ASSIGNMENT:
Write out the data exactly from its first line onward, ending with the line in which "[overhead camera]" appears.

=== Section Start ===

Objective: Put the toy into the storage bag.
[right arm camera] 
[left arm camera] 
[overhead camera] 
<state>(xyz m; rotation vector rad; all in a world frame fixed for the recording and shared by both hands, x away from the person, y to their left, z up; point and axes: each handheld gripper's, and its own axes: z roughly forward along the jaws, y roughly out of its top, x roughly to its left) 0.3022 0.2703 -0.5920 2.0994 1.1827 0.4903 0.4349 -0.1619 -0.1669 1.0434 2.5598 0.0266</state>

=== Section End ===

SOLUTION TO THIS PROBLEM:
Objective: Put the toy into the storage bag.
[right arm camera] 
[left arm camera] 
[overhead camera] 

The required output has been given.